Abstract

The United States and Taiwan, through an Agreement signed in May 2010, have begun to jointly develop a satellite program to deliver next-generation global navigation satellite system (GNSS) radio occultation (RO) data to users around the world. This Program, known as FORMOSAT-7/COSMIC-2, is the follow-on to the FORMOSAT-3/COSMIC mission, which was a joint US-Taiwan 6-satellite constellation demonstration mission launched in April 2006. The COSMIC mission was the world's first operational GPS radio occultation (GPS-RO) mission for global weather forecast; climate monitoring; atmospheric, ionospheric, and geodetic research. The GPS-RO data from COSMIC has been extremely valuable to the climate, meteorology, and space weather communities, including real-time forecasting users as well as U.S. and international research communities. FORMOSAT-3/COSMIC reached the end of its design life in 2011. The constellation satellites have exhibited some unrecoverable anomalies and consequently the critical real-time satellite observing capability is degrading and may go offline with uncertainty in the coming few years. The National Oceanic and Atmospheric Administration (NOAA) and Taiwan's National Space Organization (NSPO) have recognized the potential GPS-RO data gap due to the degrading COSMIC/FORMOSAT-3 constellation and agreed to implement the follow-on COSMIC-2/FORMOSAT-7 mission in 2010. Both experienced programmatic difficulties in the past two years in the course of implementing the COSMIC-2/FORMOSAT-7 Program; however, significant progress over the past six months has occurred.
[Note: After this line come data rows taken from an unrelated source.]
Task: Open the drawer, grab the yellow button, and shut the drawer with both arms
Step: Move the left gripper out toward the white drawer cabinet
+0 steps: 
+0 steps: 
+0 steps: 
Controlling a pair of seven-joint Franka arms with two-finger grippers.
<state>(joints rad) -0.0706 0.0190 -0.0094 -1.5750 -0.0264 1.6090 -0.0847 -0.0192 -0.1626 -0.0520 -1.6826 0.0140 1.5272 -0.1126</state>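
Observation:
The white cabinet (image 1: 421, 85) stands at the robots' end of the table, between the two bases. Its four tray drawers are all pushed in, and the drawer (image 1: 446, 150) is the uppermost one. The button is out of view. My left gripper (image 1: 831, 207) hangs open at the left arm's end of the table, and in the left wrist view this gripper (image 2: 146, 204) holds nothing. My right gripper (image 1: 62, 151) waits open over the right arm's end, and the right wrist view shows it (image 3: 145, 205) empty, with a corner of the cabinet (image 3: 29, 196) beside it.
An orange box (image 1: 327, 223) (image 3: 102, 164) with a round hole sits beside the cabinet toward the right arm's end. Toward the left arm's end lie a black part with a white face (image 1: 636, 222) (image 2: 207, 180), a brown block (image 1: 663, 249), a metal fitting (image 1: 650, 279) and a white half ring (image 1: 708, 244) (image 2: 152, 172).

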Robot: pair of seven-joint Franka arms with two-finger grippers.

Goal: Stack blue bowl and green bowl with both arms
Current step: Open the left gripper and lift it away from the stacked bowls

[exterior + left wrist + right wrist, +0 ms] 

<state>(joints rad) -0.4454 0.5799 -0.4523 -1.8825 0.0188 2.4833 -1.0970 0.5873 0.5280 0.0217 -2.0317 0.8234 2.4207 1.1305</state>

This paper will provide an overview of the COSMIC2/FORMOSAT-7 Program including the Program goals and objectives. It will also discuss the status of the Program including current satellite and constellation configuration, activities to determine the optimal and minimal ground system architecture to meet data latency requirements, and other discussions on the mission and scientific payload technology that will be used to meet the Program objectives.